In his welcoming address Rear Admiral Nigel Berlyn said: ‘In 1970 the Naval Historical Society of Australia proposed a salvage operation and in 1973 the Society, in conjunction with the Parramatta City Council, removed the bows and stern of the ship from what was left of the hulk. Subsequently the stern was embodied in a memorial at Parramatta on the banks of the River after which she was named. Tonight the bows are at last positioned on the northern tip of Garden Island pointing seawards where they can be seen by present and future ships of the RAN as they pass upon their duty.
Fifty years past we started on a journey to preserve a memorial to the first HMAS Parramatta, and we ended up with not one but two memorials, but it took sixteen long years to complete this project2. It started with the vision and determination of one man and as he has said ‘what seems impossible can be achieved with patience and enthusiasm’. That man of course was the long-standing President of the Naval Historical Society of Australia – Lew Lind.’

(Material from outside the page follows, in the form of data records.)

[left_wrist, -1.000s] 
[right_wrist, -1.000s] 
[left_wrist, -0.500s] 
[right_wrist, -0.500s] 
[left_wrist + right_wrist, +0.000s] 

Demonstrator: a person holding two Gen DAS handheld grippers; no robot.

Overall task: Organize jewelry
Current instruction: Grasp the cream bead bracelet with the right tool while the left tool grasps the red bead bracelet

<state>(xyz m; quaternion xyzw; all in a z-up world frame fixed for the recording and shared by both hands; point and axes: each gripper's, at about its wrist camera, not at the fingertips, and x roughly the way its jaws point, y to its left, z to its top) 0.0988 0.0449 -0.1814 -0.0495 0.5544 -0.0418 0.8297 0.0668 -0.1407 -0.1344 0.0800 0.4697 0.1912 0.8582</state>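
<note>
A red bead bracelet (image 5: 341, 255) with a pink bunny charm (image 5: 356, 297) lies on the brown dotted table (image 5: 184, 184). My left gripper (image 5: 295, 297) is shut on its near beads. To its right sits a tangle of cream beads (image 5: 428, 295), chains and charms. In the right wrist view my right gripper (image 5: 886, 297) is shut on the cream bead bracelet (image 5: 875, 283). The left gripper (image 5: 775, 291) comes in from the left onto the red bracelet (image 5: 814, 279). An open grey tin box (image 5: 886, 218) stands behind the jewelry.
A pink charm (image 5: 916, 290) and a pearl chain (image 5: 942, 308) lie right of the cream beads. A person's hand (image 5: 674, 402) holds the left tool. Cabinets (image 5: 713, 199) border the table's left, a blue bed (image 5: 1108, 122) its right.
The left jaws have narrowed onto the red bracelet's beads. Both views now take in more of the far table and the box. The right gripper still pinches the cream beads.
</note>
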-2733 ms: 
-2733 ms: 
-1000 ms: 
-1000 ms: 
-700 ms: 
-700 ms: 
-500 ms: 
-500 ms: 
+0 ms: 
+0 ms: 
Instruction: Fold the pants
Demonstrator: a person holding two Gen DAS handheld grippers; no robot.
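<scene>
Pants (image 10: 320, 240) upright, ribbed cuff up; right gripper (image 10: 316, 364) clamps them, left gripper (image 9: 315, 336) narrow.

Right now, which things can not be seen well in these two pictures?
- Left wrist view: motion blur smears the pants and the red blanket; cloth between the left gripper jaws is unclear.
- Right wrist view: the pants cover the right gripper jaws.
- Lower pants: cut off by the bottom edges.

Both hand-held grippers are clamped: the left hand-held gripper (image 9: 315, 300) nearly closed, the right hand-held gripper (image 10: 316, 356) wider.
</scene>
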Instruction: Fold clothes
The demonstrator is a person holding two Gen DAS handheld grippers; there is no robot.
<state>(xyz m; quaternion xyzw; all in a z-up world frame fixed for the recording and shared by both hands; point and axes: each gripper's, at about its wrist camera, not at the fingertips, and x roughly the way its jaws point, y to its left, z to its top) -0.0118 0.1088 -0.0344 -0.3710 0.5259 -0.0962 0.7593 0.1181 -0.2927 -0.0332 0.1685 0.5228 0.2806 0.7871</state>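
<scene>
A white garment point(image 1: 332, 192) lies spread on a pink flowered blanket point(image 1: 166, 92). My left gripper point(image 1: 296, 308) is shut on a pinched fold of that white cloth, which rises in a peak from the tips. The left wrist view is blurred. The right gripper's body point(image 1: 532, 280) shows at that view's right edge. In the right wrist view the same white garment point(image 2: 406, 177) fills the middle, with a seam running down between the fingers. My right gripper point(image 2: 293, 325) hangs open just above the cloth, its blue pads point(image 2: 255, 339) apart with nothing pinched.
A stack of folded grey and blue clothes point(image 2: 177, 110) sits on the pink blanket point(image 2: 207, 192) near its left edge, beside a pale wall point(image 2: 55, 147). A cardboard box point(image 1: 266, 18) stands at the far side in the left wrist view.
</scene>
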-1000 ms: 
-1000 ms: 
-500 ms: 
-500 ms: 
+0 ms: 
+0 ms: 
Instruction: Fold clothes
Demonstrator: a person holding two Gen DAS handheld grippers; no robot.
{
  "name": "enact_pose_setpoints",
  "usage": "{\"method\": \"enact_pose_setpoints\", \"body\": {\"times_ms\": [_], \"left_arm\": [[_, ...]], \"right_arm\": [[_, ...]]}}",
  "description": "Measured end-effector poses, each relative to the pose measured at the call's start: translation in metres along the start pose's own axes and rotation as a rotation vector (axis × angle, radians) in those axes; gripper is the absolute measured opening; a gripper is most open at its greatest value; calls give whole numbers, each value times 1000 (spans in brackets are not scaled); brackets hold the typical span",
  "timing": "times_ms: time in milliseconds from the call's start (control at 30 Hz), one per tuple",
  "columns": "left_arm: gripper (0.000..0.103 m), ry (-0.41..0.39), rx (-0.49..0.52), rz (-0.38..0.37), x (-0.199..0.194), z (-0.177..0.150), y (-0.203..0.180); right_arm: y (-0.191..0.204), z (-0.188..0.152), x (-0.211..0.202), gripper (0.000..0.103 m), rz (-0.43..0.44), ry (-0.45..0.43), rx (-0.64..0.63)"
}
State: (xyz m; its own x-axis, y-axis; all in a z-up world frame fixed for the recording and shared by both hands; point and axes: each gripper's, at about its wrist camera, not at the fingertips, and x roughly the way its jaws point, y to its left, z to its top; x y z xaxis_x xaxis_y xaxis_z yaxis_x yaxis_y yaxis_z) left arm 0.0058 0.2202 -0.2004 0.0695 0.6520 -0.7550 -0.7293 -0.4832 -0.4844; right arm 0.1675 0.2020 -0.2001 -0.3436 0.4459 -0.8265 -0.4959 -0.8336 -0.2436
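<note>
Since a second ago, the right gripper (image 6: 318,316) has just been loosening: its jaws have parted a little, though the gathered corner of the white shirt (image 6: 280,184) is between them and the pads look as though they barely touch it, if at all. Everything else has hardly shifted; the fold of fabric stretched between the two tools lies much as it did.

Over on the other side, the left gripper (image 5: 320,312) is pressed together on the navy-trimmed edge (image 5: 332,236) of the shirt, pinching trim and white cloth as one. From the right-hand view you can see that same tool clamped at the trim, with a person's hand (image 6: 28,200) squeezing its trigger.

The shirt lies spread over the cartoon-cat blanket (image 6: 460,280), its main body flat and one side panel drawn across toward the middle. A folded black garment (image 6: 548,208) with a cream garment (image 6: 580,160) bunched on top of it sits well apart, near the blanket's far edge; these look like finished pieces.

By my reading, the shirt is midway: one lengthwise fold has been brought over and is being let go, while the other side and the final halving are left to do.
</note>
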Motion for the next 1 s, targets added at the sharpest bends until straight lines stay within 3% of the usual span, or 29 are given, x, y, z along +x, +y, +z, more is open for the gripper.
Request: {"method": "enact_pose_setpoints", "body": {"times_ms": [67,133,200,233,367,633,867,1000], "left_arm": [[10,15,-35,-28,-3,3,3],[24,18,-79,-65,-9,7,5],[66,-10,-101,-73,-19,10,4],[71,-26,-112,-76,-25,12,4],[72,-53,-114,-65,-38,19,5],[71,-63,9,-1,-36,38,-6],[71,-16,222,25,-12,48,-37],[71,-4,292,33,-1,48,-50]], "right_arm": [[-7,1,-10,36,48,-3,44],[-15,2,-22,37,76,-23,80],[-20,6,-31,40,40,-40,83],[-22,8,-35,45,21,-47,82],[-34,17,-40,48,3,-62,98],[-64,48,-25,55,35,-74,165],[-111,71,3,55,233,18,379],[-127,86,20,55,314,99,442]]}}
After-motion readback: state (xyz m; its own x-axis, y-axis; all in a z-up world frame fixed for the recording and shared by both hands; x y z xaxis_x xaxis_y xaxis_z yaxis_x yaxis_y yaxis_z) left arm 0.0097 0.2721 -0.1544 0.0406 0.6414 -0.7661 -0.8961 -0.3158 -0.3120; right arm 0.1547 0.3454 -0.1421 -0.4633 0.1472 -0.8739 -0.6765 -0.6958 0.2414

The Garden Island Dockyard Museum
On the day following the Fleet Review the Garden Island Dockyard Museum, a forerunner of the Naval Heritage Centre, was officially opened in an annex to the historic Marine Barracks Building. The opening ceremony performed on Sunday 5 October 1986 by Admiral Sir Victor Smith formed part of the RAN’s 75th Anniversary Celebrations. An estimated 250 members and guests attended the ceremony and later, 550 visitors passed through the museum.
Notes:
1 Parramatta launched on 9 February 1910 and her sister Yarra launched on 9 April 1910 as ships of the Commonwealth Naval Forces (CNF). They were commissioned into the Royal Navy for their outward voyage and on reaching Australia reverted to the CNF until becoming His Majesty’s Australian Ships after the formation of the RAN on 10 July 1911.
2 There is another memorial to His Majesty’s Australian Destroyer Flotilla 1914-1918 with a stained-glass window dedicated to them in the Naval Chapel at Garden Island Dockyard, provided by members of the Royal Sydney Yacht Squadron and the Royal Prince Alfred Yacht Club and unveiled by the Governor General Sir Isaac Isaacs on Sunday 27 November 1932.